ÖRGÜTLERİMİZ YENİLENMEYE İHTİYAÇ DUYMAKTADIR

Kapitalizmin 4. bunalım döneminin ilk evresi olan neoliberal (sermayenin yeni özgürlükçü politikası) politikaların kuruluş aşaması tamamlanmış durumdadır. Şu anda ise, neoliberal politikaların sonuçlarının açığa çıktığı ikinci evredeyiz. Hâlâ neoliberal politikalara direnen ülkelerin (Irak, Libya, Suriye vb.) ve halkların (Kürtlere karşı savaş) başına neler geldiğine tanık oluyoruz. Biz ise özelleştirmenin sonuçları ile yeni yaşamaya başlamışken, kent ve doğa talanının tüm hayatımızı değişime zorladığı bir tarihsel evreden geçiyoruz. Neoliberal politikalara en ciddi başkaldırı, Gezi eylemleri ile başlayan haziran isyanıdır. Kentsel talanı durdurmak için başlayan mücadele, tüm sistemin sorgulandığı bir isyana dönüşmüştü. Bu isyanın ilk sonucu, sistemin nasıl durdurulabileceğinin yolunun gösterilmesi olmuştur. Sistemi nasıl yıkabileceğimizin yolunu da bulursak, mesleğimizi iyi olarak icra edebileceğimiz bir sistemi kurabiliriz. İşte odamızın yenilenme ihtiyacı buradan doğmaktadır. Neoliberalizm, uzlaşma sağlanabilecek bir rejim sunmamaktadır. Çünkü her şeyin alınır ve satılır olduğu bir ideoloji ile uzlaşılamaz. O zaman, mesleğimizin insanlara faydalı olması için, Gezi’ye bakmalıyız. İstanbul, ancak Gezi’nin açtığı yolda iyi bir mühendislik ve insanca yaşanabilecek bir kente yönelebilir. Meslek örgütlerimiz yenilenmeye ihtiyaç duymaktadır. İlk adım olarak dayanışma ruhunun yeniden kazanılması gereklidir.

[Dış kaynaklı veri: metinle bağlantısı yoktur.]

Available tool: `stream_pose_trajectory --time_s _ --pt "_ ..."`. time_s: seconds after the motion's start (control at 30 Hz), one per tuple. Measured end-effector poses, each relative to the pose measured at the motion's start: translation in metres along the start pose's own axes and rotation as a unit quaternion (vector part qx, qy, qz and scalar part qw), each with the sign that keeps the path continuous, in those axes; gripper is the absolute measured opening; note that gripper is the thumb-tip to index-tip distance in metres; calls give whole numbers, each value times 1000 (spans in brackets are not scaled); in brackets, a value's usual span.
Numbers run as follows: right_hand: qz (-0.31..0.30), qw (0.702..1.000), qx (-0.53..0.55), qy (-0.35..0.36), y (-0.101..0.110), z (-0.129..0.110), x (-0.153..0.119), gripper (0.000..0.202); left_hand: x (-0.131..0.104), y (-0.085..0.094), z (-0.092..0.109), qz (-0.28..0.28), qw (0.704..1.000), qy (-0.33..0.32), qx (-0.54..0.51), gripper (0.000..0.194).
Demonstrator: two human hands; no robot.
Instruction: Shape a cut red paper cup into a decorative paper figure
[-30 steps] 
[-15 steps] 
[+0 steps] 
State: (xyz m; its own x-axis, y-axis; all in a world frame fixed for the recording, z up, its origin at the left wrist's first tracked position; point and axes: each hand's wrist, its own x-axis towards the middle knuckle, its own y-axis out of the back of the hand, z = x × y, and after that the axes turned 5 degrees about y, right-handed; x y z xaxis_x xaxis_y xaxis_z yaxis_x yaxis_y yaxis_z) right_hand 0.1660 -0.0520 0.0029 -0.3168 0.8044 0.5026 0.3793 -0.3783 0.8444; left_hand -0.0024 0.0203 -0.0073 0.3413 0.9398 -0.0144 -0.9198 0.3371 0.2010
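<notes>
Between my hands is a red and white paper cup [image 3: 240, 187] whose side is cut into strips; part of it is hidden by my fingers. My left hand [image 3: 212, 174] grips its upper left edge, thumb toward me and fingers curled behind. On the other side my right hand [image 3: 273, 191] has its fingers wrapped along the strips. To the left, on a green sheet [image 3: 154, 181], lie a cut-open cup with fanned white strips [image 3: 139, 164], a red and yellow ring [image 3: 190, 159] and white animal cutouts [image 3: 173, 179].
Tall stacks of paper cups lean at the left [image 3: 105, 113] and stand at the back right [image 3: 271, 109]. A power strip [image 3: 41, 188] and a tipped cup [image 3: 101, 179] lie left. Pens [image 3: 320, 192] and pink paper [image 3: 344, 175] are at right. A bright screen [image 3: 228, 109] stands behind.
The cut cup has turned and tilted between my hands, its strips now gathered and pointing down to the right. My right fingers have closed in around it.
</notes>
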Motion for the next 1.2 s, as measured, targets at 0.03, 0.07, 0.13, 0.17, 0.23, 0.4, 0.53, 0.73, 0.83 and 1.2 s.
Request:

SORUMLULUKLAR YALNIZCA İŞVERENİN İNİSİYATİFİNE BIRAKILAMAZ

İnsanca bir yaşamın temeli nedir? Neyi ifade eder? İnsanca bir yaşamın ilk adımı, onurlu bir yaşamdır. Onurlu bir yaşamın ilk adımı ise, onurlu bir meslek yaşantısıdır. Örneğin bir çimento fabrikasında çalışan ve bakımla uğraşan bir mühendisi düşünelim. Kocaman kazanların olduğu ve bacanın filtre edildiği bir sisteme sahip olsun. Baca gazı analizleri MMO veya başka bir kurum tarafından yapılmış ve sınır değerlerin altında olsun. Patrondan gelen ‘gece filtreyi devre dışı bırak’ talimatını ne yapacak? Çünkü firmanın giderlerinin azaltılması bu ve benzeri yollarla mümkün olabilir. Çalışma Bakanı, Dilovası’ya geldiğinde hava kirliliği ortadan kalkmıştı. Hatta bazı izleyiciler her gün gelin de havamız temiz olsun diyorlardı. Ya da kimya fabrikasının patronunun ‘atıkları geri dönüşüme değil, Orhanlı’da toprak altına gömün. Belediyeye bu kadar para veremeyiz’ dediğinde mühendis ne yapacak? Siz Orhanlı varilleriyle ilgili açılan bir dava duydunuz mu? Her şeyin paraya endekslendiği bir sistemde, onurlu bir mesleği icra etmek hiç kolay değildir. Bu durumda odalar ne yapmalı? İşte işin can alıcı noktası buradadır. Mühendisin çalıştığı her işyeri, oda denetimine tabii olmalıdır. Sicil dosyası bütün işyerleri için açılmalı ve sıkı takibe alınmalıdır. Halka zarar verecek uygulamalar karşısında net tavır alınmalı, meslek onurunu korumaya çalışan mühendislerin güvenceli çalışma şartları sağlanmalıdır. Mesleki düzenleme olarak yalnızca serbest mühendislik ve müşavirlik (SMM) alanına daralmış bir oda faaliyeti, bu günkü sorunsalın ilk halkasını oluşturmaktadır. Toplumsal sonuçlar ve sorumluluklar yalnızca işverenin inisiyatifine bırakılamaz. Kendi meslek onurunu yitirmemiş bazı mühendis kökenli işverenleri saymaz isek, onurlu bir meslek yürütecek alan bulmamız neredeyse imkansız hale gelmiştir. (Wolkswagen egzos emisyon ölçüm sonuçları, büyük kurumsal yapılarda da durumun benzer olduğunu göstermektedir.)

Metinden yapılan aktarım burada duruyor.